▶ [Task input]:
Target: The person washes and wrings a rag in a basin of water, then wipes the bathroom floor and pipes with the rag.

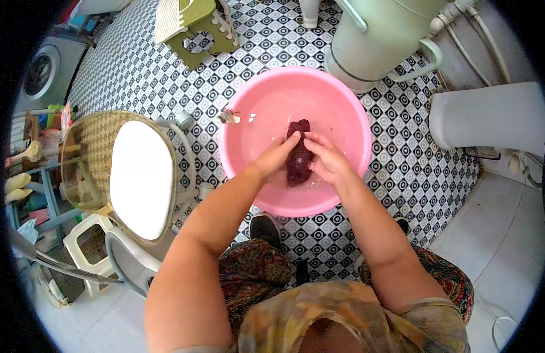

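A dark maroon cloth, bunched and wet, lies in the middle of a round pink basin that holds water. My left hand grips the cloth's left side, thumb pointing up near its top. On the right side, my right hand has its fingers curled against the same cloth. Parts of the fingers of both hands are hidden behind or under the cloth. A small grey-white object sits on the basin's left rim.
A green and white folding stool stands at the upper left, a large pale green container behind the basin. At right is a white pedestal. A chair with a white pad stands left. The floor is patterned.
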Action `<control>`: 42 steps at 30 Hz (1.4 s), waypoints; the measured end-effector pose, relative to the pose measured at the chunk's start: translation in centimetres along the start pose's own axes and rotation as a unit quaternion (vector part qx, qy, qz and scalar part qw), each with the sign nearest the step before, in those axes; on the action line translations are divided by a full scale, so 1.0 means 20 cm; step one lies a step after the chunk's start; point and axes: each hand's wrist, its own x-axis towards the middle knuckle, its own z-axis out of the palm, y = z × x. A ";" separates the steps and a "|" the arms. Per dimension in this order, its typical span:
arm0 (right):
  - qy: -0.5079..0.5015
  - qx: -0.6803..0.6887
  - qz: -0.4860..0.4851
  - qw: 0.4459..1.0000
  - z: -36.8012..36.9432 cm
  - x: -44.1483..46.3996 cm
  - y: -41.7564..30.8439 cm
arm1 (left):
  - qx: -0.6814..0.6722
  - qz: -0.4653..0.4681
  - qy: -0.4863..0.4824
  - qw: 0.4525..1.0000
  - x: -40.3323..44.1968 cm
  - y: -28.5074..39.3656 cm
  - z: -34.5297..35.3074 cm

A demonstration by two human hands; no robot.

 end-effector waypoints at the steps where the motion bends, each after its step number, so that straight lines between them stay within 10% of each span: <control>1: -0.001 0.001 0.000 1.000 0.00 0.00 0.00 | 0.001 0.000 0.001 1.000 0.01 -0.02 0.00; 10: 0.078 -0.125 -0.002 0.989 0.02 -0.01 -0.01 | -0.167 0.017 0.064 0.984 0.05 -0.10 0.04; 21: 0.105 -0.382 -0.143 0.907 -0.12 0.06 -0.02 | 0.076 0.173 0.063 0.980 0.03 -0.08 -0.01; 27: 0.144 -0.161 -0.200 0.956 -0.17 0.08 -0.09 | -0.063 0.151 0.103 0.981 -0.09 0.08 -0.05; 32: 0.120 -0.237 -0.195 0.944 -0.19 0.09 -0.16 | -0.177 0.060 0.062 0.980 -0.12 0.11 -0.08; 35: 0.096 -0.348 -0.188 0.914 -0.22 0.12 -0.17 | -0.115 0.125 0.075 0.983 -0.11 0.11 -0.07; 37: 0.093 -0.592 -0.255 0.759 -0.20 0.11 -0.19 | -0.029 0.137 0.119 0.983 -0.08 0.07 -0.08; 42: 0.078 -0.706 -0.270 0.650 -0.09 -0.01 -0.19 | 0.240 0.209 0.228 0.920 0.06 -0.08 -0.21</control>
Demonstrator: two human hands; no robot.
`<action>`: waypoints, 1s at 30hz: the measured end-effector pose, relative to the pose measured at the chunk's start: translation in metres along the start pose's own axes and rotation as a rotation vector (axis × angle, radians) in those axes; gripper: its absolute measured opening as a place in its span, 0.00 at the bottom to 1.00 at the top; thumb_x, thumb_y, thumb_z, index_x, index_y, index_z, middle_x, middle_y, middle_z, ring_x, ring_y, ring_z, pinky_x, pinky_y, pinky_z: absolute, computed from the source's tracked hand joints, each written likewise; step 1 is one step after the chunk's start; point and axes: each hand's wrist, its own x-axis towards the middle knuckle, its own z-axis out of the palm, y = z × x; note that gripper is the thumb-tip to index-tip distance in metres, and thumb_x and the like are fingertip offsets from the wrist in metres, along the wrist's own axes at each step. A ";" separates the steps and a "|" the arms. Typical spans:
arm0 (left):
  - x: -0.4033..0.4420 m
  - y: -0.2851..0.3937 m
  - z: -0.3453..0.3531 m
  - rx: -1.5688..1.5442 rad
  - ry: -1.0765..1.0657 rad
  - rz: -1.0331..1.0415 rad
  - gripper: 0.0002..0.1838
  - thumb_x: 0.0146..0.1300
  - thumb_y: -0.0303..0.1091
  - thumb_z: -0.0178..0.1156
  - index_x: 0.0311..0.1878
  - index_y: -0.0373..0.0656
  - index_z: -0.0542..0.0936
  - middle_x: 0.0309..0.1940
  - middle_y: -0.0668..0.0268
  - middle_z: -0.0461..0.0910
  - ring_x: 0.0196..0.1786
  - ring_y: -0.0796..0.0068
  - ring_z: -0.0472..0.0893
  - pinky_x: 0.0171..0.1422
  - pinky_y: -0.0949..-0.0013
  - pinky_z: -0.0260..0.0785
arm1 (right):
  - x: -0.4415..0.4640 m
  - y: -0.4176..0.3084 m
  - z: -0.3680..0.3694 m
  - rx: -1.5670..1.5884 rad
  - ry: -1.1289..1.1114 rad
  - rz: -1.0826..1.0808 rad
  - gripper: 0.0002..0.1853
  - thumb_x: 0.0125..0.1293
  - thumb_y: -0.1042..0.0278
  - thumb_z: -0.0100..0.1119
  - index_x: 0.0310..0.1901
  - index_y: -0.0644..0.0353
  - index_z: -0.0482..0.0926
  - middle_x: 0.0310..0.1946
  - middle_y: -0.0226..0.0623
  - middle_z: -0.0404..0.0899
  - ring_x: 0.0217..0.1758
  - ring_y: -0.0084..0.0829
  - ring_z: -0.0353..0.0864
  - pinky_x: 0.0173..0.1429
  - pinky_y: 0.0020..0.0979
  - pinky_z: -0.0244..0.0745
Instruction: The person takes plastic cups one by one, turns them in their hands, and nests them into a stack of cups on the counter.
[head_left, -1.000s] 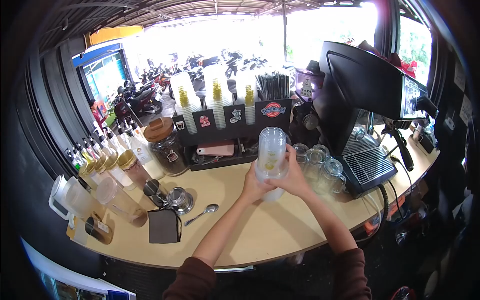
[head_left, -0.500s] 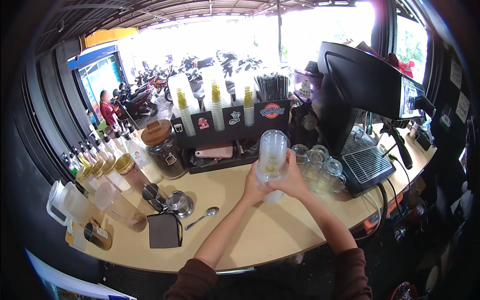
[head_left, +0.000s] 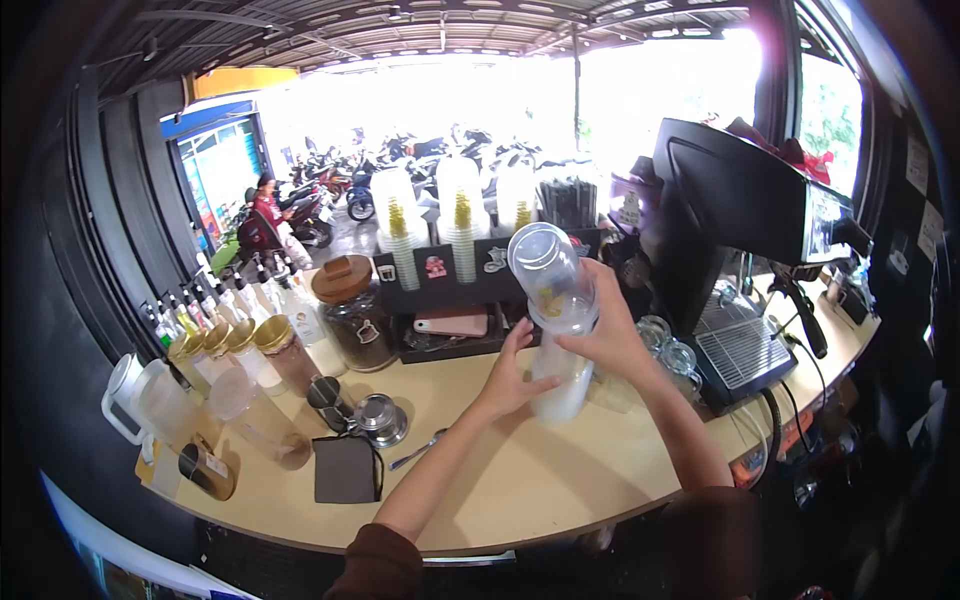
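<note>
right hand [head_left: 618,332] around cups [head_left: 551,268] — left hand [head_left: 510,383] lower

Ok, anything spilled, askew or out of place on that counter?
No spill or damage shows. The pink phone lying in the shelf below the cup stacks looks slightly out of place, being probably a personal item.

A café, probably: espresso machine [head_left: 735,190]

Can't make out a single word here tbh. The black cup rack [head_left: 435,290] has a red sticker [head_left: 435,267] with tiny fuzzy lettering, and the gold print on its stacked cups [head_left: 462,205] is unreadable. Same deal with the pale label [head_left: 629,210] right of the rack and the held clear cup [head_left: 545,255] in front.
</note>
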 end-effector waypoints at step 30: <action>-0.084 0.067 -0.139 -0.473 0.511 -0.185 0.24 0.65 0.43 0.55 0.58 0.43 0.62 0.51 0.62 0.70 0.47 0.68 0.79 0.40 0.65 0.80 | 0.003 -0.038 0.115 0.785 -0.442 -0.013 0.16 0.70 0.66 0.51 0.54 0.67 0.75 0.44 0.39 0.81 0.48 0.23 0.78 0.55 0.26 0.70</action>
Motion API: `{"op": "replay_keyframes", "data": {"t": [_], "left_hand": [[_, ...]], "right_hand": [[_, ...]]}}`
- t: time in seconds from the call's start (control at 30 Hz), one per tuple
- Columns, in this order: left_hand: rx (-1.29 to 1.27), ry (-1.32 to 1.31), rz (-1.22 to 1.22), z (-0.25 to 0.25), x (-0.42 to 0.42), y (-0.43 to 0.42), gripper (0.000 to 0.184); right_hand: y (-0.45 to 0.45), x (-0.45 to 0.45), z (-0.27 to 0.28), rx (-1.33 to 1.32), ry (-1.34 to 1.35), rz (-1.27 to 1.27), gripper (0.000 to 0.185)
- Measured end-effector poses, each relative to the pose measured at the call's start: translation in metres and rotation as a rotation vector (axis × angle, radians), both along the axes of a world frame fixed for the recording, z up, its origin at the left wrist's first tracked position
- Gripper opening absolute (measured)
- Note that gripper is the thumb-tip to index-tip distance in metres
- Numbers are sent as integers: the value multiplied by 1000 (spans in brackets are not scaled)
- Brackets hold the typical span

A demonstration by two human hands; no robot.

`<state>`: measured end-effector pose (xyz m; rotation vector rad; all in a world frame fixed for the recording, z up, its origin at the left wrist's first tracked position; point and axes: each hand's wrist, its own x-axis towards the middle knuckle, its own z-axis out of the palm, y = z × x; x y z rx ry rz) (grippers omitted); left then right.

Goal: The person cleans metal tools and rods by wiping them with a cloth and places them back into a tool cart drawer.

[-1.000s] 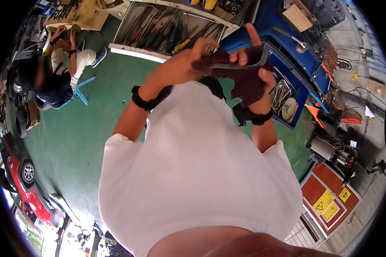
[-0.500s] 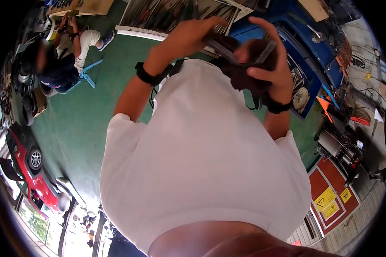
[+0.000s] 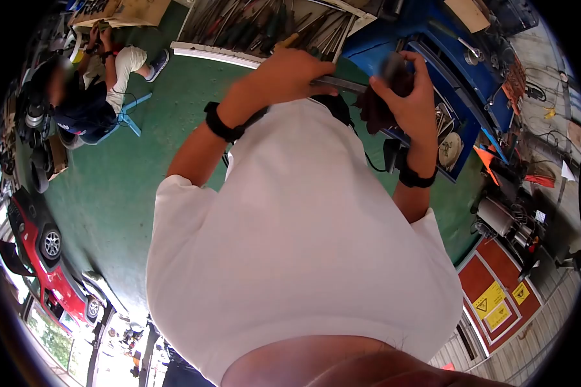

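My left hand (image 3: 290,77) is closed on one end of a grey metal bar (image 3: 343,84), which runs across to the right. My right hand (image 3: 412,103) grips a dark maroon cloth (image 3: 376,111) wrapped around the bar's other part. A blurred dark end sticks up between the thumb and fingers of that hand; its shape cannot be made out. Both hands are in front of my chest, near an open drawer of long-handled tools (image 3: 239,32).
A blue tool cabinet (image 3: 445,39) with an open drawer stands at the right. Another person (image 3: 84,97) sits on a blue stool at the left. A red car (image 3: 55,284) is at the lower left, and a red-brown panel with yellow labels (image 3: 507,284) at the lower right.
My hands have moved further apart along the bar. The cloth, spread between both hands earlier, is now bunched at my right hand. The view has also shifted slightly.
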<state>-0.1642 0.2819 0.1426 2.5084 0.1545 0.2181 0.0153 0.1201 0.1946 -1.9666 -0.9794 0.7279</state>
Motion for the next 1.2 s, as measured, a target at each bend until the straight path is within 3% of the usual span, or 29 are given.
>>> {"op": "replay_keyframes", "data": {"t": [0.1, 0.2, 0.27, 0.3, 0.37, 0.4, 0.43, 0.53, 0.57, 0.63, 0.67, 0.73, 0.77, 0.83, 0.87, 0.9, 0.93, 1.0, 1.03, 1.1, 1.2], "left_hand": [[46, -27, 59, 12, -4, -14, 48], [93, -68, 113, 26, -7, -22, 54], [6, -105, 96, 35, -6, -20, 53], [12, -110, 95, 36, -5, -20, 53], [-391, -19, 34, 36, -1, -25, 52], [-580, -179, -9, 29, 4, -31, 52], [-572, -187, 0, 25, 5, -29, 52], [-932, -74, -90, 9, 5, -25, 51], [-925, -76, -91, 0, 5, -23, 51], [-1151, -37, -97, -6, 6, -16, 49], [-1145, -44, -96, -8, 5, -12, 49], [-665, -21, 6, -2, -1, -1, 52], [-665, -23, 11, -3, -5, 4, 52], [-90, -116, 13, -6, -12, 16, 51], [-93, -116, 16, -5, -17, 18, 51], [71, -48, -3, -2, -22, 20, 54], [239, 20, -24, 1, -25, 22, 57], [343, 30, -57, 6, -28, 26, 55], [443, 41, -86, 7, -30, 24, 53], [447, 39, -104, 8, -29, 25, 51], [471, 36, -115, 5, -28, 17, 51]], "right_hand": [[3, 3, -5, 50, -118, -109, 49], [5, -4, 15, 126, 14, -169, 53], [11, -9, 29, 259, 375, -173, 61], [12, -8, 23, 266, 371, -172, 61], [14, -1, -4, 662, 1075, 149, 74], [26, -7, -10, 831, 1311, 359, 82], [31, -11, -9, 829, 1311, 374, 82], [39, -26, 5, 804, 1253, 203, 92], [41, -26, 4, 809, 1251, 209, 92], [45, -24, -3, 829, 1369, 224, 79], [44, -23, -1, 829, 1367, 233, 79], [38, -19, 3, 571, 1231, 39, 71], [36, -14, -1, 568, 1232, 44, 71], [33, -1, -15, 292, 1051, 8, 69], [32, 2, -25, 212, 958, -22, 68], [29, -1, -27, 209, 959, -22, 68], [27, -6, -27, 143, 669, 16, 66], [26, -12, -36, 95, 245, 90, 59], [23, -15, -37, 92, 251, 83, 59], [24, -21, -32, -128, -87, 100, 58], [30, -25, -25, -209, -253, 104, 55]]}}
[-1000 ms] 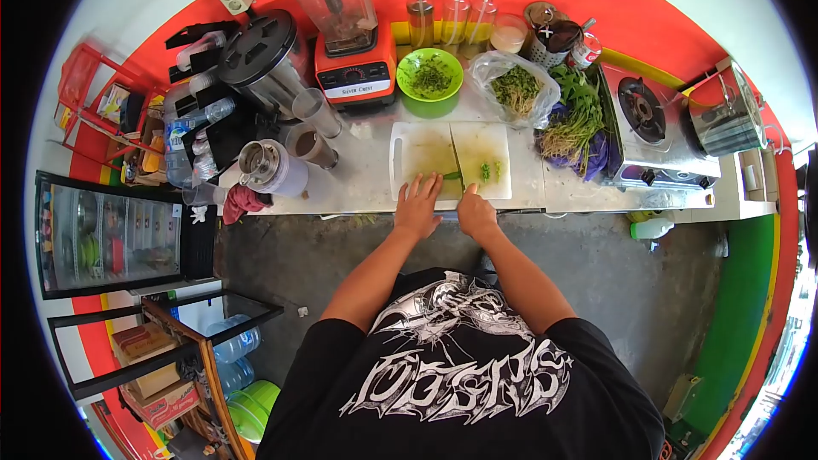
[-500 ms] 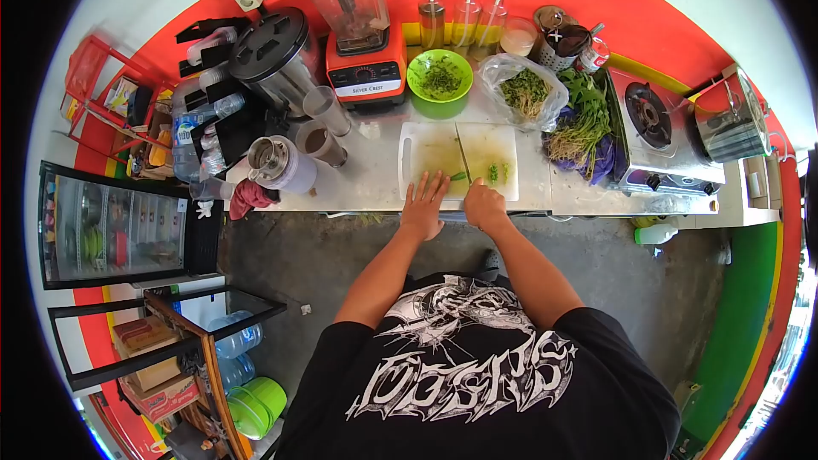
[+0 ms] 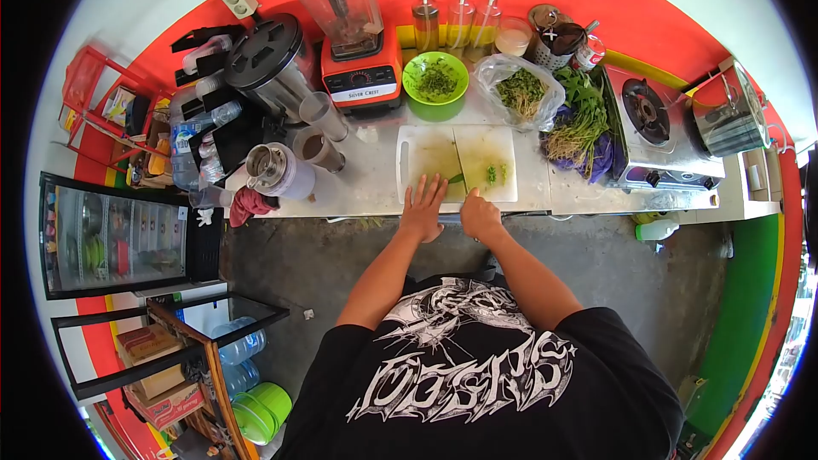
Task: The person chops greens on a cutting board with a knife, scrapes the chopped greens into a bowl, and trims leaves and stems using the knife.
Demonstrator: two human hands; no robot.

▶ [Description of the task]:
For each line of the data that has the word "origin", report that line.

▶ [Result of the task]:
- Measured end-effector poses, each relative to the pose measured at the call's start: translation in metres and rotation as a rotation vector (axis × angle, radians), both along the axes of a world frame fixed for the recording, z up, its origin at the left wrist's first tracked position
`<state>`: measured end-effector pose (xyz m; rotation vector rad; all in a world frame fixed for the recording, z up, its origin at the left wrist's first tracked position; point and axes: each hand's wrist, its own x-axis towards the middle knuckle, its own z-axis out of the palm, y = z × x; x y z rx ry rz) (grippers omitted); left then right.

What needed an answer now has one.